Joe Montes of Burke, Williams and Sorensen was hired last month to take Garcia's place as the city's redevelopment agency lawyer and to be the counsel to the planning commission. However, Montes was not scheduled to start his new position for another two weeks, Chi said.

The potential for conflict of interest could have been there, interim Redevelopment Director Brian Saeki said, but it was avoided by having Montes serve as counsel instead of Garcia's firm.

George Yin, the attorney from Garcia, Calderon and Ruiz, recused himself from the agenda item.

"George Yin made a statement that he has never worked on the project and never provided any opinions on the subject to the (city)staff," Saeki said. "But he did recuse himself, and Joe Montes stepped in and oversaw the proceedings."

Bruesch said the only thing Garcia's firm has done for Garvey in the land deal is, "helping us with dotting all of our 'I's' and crossing all our our 'T's'."

When Garcia was hired in April, council members questioned whether it was a conflict of interest for him to serve as counsel to Garvey School District and the city.

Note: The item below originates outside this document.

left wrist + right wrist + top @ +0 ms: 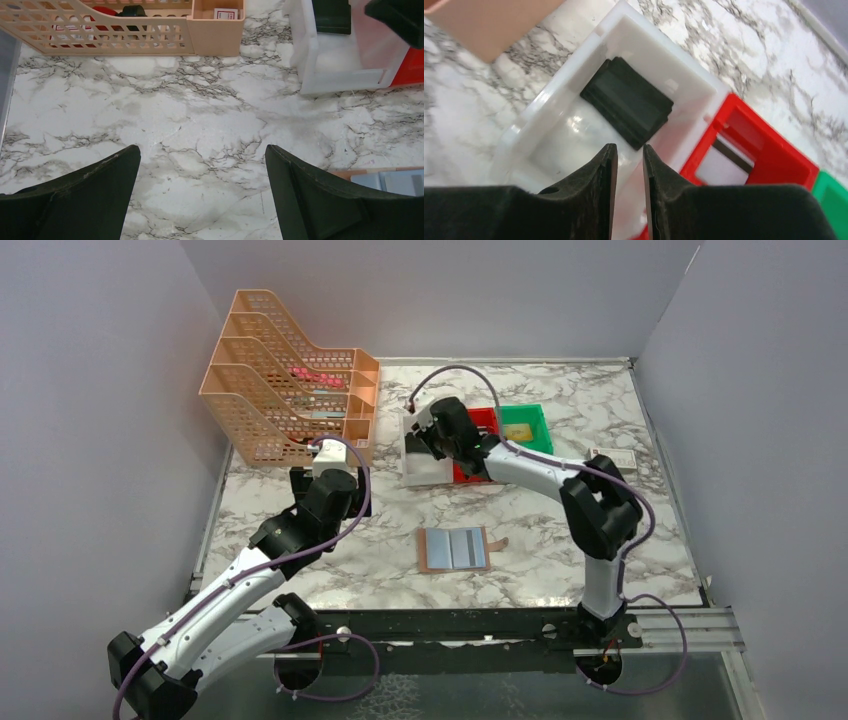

The day that Garcia was hired, Councilwoman Polly Low asked him: "Is there a conflict of interest for you to represent the city of Rosemead as well as the Garvey School District?"

Garcia said there wasn't, and in the event that there was an overlapping issue, "we would step back and .... advise that you bring other counsel to handle your relationship with the school district."

Residents also raised conflict-of-interest questions about the mayor's connection to the lease deal.

Steven Ly, president of a community group, Rosemead Partners, said that he sent out a letter to several hundred neighbors informing them of the possible change in use to Williams School. He also noted Tran's involvement.

"We view what is going on as a conflict of interest," Ly said. "(Tran) will be profiting a large commission."

Tran, who will receive up to 4 percent of the $500,000 deal, said that he has been upfront with staff and council members.

"This is another erroneous attempt to mislead and deceive the public once again," Tran said of Rosemead Partners, formerly known as Rosemead Guardians. "The Rosemead Guardians should be ashamed of themselves."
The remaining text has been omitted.